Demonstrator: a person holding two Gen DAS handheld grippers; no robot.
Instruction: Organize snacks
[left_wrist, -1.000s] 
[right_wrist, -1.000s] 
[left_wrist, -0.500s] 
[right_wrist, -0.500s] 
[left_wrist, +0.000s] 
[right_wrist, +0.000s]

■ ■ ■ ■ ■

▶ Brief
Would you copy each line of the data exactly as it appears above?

▶ Exercise solution
Demonstrator: a person holding two Gen DAS handheld grippers; no robot.
Instruction: Organize snacks
[left_wrist, -1.000s] 
[right_wrist, -1.000s] 
[left_wrist, -0.500s] 
[right_wrist, -0.500s] 
[left_wrist, +0.000s] 
[right_wrist, +0.000s]

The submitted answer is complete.